§ REQUIRED WORK
Below are some records; copy each line in them that contains "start".

↓

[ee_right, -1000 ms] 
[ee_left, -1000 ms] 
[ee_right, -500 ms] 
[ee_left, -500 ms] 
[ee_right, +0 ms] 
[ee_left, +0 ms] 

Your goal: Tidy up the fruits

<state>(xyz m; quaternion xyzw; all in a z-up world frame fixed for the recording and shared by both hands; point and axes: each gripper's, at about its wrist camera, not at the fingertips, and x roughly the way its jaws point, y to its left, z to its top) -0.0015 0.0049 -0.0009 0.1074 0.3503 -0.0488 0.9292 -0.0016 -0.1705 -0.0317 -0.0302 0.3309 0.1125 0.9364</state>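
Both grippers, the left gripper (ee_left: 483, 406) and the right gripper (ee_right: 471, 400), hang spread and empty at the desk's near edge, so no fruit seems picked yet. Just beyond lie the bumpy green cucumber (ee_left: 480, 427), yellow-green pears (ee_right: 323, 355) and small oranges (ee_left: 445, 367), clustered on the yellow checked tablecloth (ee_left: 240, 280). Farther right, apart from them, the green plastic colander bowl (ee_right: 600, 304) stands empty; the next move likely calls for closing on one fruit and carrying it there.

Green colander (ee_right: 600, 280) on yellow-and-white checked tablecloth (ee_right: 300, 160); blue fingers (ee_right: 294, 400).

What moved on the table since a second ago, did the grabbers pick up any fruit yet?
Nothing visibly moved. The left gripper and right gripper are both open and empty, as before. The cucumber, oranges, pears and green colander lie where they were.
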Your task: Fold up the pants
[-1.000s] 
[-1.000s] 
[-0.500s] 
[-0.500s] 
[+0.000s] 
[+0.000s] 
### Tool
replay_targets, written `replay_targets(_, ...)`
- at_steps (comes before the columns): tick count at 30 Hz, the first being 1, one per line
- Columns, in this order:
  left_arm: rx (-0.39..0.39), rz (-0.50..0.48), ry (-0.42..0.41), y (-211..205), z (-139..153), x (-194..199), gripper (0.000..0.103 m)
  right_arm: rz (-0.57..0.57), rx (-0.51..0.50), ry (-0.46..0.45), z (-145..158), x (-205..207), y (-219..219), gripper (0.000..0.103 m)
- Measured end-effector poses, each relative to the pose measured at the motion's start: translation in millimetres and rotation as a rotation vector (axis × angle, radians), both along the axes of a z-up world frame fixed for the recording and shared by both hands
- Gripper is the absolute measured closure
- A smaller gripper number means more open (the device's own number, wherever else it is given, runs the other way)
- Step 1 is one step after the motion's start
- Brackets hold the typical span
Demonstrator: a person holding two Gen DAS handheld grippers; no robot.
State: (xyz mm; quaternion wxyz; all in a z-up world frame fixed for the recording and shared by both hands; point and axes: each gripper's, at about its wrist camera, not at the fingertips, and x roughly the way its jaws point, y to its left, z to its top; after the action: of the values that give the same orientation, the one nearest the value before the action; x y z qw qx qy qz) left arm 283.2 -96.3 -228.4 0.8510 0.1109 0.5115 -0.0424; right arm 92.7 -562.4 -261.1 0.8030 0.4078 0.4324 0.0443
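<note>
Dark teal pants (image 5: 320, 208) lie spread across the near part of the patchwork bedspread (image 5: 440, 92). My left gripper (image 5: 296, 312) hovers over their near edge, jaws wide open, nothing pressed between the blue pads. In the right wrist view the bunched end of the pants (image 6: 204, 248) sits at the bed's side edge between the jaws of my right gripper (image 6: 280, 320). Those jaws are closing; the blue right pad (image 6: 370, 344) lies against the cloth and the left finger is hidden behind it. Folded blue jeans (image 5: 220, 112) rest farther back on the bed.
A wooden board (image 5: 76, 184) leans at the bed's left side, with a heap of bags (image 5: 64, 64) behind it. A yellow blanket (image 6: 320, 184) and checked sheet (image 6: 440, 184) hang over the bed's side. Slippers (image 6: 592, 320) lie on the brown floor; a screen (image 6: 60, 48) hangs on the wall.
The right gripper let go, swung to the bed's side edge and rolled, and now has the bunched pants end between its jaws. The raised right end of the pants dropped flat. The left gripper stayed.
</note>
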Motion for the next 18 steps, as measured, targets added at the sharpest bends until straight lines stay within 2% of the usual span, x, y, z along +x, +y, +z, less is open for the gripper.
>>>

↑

§ EXPECTED ANSWER
- Measured end-effector poses, each relative to the pose measured at the motion's start: translation in millimetres and rotation as a rotation vector (axis × angle, radians), both along the axes of a z-up world frame fixed for the recording and shared by both hands
- Step 1 is one step after the motion's start

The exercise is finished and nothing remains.